(Data excerpts)
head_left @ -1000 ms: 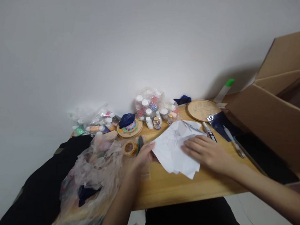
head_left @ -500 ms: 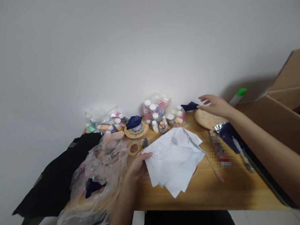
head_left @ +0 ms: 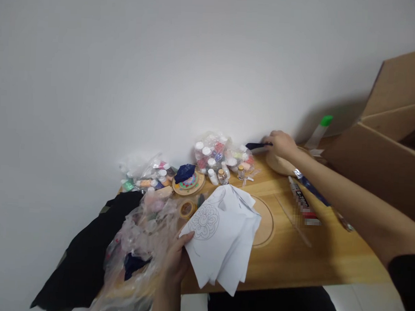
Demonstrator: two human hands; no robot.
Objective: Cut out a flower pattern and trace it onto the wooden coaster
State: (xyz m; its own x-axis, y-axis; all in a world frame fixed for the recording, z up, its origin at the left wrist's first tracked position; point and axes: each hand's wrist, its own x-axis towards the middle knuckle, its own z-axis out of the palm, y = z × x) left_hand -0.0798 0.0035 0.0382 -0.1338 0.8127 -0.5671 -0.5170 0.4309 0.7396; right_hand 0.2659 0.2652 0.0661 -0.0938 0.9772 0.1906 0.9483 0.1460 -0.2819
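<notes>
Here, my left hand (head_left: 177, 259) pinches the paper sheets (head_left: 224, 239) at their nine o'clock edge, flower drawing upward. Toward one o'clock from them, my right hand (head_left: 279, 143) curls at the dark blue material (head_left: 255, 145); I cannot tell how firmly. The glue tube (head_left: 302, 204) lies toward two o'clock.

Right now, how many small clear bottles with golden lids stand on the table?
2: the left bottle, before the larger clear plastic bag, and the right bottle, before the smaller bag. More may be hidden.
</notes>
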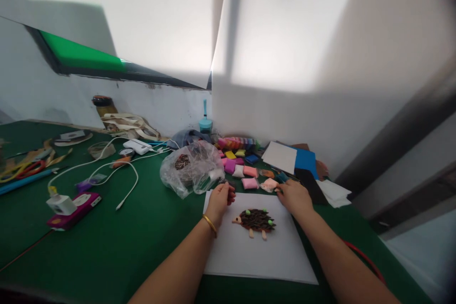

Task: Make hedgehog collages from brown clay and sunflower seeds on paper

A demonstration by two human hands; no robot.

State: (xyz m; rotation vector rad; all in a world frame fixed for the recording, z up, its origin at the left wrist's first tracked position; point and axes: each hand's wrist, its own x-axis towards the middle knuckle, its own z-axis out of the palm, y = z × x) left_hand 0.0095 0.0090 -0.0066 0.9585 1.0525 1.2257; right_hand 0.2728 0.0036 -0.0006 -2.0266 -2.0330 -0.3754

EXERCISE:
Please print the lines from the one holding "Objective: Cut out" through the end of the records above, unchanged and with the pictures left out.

OUTPUT OF THE EXERCISE:
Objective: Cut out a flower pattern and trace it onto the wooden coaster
State: (xyz m; its own x-axis, y-axis; all in a world frame fixed for the recording, z up, its origin at the left wrist's first tracked position; point and axes: each hand's wrist, its own x-axis towards the middle knuckle, its own z-axis out of the palm, y = z × x) left_hand -0.0798 0.0035 0.0382 -0.1338 0.8127 -0.5671 -0.5170 0.4309 0.7396; right_hand 0.2659 0.2652 0.0661 -0.0938 0.9772 0.1906 0.9483 0.1460 -0.2819
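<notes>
Here, my left hand (head_left: 177, 259) pinches the paper sheets (head_left: 224, 239) at their nine o'clock edge, flower drawing upward. Toward one o'clock from them, my right hand (head_left: 279, 143) curls at the dark blue material (head_left: 255, 145); I cannot tell how firmly. The glue tube (head_left: 302, 204) lies toward two o'clock.

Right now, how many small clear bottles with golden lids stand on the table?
2: the left bottle, before the larger clear plastic bag, and the right bottle, before the smaller bag. More may be hidden.
</notes>
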
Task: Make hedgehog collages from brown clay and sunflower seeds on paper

A demonstration by two human hands; no robot.

State: (xyz m; rotation vector rad; all in a world frame fixed for the recording, z up, its origin at the left wrist's first tracked position; point and axes: each hand's wrist, its own x-axis towards the middle knuckle, its own z-axis out of the palm, y = z × x) left_hand 0.0095 0.0090 -0.0066 0.9585 1.0525 1.2257; right_hand 0.2728 0.0036 -0.0006 -2.0266 -2.0330 -0.3754

That's the full output for the exercise.